• PROBLEM REQUIREMENTS: Every line below between the line holding "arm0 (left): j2" and the line holding "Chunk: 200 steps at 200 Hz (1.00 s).", inclusive, should be repeated exactly, and all other lines omitted.

• MATERIAL PROVIDED:
*****

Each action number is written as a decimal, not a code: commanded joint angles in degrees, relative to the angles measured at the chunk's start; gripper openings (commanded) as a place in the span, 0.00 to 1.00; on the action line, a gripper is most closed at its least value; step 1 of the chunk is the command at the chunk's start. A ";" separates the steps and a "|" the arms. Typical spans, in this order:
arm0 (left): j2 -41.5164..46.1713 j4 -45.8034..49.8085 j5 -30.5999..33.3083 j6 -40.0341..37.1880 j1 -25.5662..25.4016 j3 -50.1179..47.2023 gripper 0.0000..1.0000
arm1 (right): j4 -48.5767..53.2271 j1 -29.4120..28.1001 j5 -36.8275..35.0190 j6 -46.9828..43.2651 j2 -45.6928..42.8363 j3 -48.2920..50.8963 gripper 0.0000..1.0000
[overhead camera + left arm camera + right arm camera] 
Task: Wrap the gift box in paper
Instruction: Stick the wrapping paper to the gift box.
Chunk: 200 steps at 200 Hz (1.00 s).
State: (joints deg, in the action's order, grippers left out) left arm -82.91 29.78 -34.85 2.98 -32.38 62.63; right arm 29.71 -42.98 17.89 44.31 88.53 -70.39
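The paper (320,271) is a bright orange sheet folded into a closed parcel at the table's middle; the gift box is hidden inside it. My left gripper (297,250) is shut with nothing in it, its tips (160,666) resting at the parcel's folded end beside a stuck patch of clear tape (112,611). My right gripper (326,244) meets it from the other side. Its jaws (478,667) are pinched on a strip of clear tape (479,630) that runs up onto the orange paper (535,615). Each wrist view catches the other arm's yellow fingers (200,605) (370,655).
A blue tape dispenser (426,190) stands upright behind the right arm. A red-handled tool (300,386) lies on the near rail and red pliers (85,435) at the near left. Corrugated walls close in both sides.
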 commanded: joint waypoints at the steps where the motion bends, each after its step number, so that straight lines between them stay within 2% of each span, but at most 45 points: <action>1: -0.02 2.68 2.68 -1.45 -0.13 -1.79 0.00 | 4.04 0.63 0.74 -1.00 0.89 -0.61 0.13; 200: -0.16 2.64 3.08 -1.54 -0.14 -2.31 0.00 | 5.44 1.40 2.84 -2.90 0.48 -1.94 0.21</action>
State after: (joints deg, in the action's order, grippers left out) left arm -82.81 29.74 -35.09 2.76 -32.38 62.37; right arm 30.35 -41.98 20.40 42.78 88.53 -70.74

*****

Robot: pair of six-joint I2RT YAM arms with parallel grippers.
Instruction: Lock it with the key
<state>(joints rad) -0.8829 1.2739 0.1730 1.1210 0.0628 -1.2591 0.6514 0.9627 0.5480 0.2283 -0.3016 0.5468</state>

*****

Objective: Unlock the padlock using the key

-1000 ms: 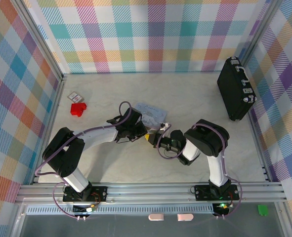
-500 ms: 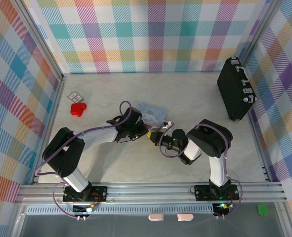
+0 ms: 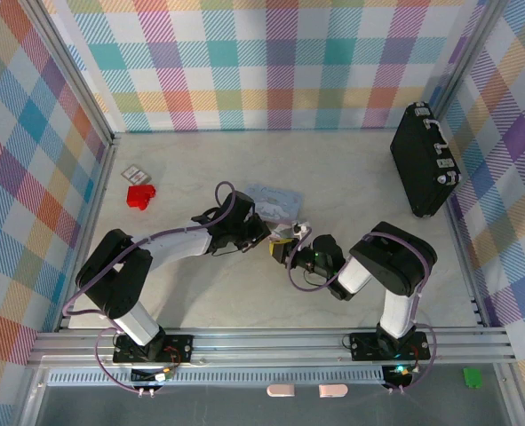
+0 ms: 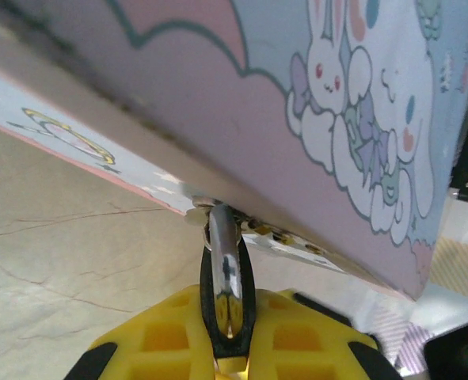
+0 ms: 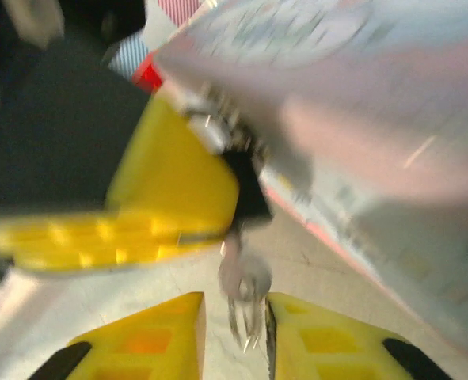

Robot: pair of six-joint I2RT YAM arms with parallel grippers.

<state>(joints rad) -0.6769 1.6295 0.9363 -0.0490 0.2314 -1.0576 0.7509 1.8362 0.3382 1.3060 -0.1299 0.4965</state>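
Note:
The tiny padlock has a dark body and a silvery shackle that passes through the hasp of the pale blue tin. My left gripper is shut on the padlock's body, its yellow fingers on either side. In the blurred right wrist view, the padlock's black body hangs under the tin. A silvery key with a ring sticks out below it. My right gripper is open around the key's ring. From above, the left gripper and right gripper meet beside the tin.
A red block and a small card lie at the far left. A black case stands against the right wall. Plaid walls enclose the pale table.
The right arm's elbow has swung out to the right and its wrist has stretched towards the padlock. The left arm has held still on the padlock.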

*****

• SOLUTION TO THE PROBLEM:
arm0 (left): j2 -41.5164..46.1713 j4 -45.8034..49.8085 j5 -30.5999..33.3083 j6 -40.0341..37.1880 j1 -25.5662..25.4016 j3 -50.1179..47.2023 gripper 0.0000..1.0000
arm1 (right): j4 -48.5767..53.2271 j1 -29.4120..28.1001 j5 -36.8275..35.0190 j6 -46.9828..43.2651 j2 -45.6928..42.8363 j3 -48.2920..50.8963 gripper 0.0000..1.0000
[overhead camera + left arm camera + right arm camera] 
Task: Wrap the gift box in paper
Instruction: Stick the wrapping paper to the gift box.
Chunk: 200 steps at 200 Hz (1.00 s).

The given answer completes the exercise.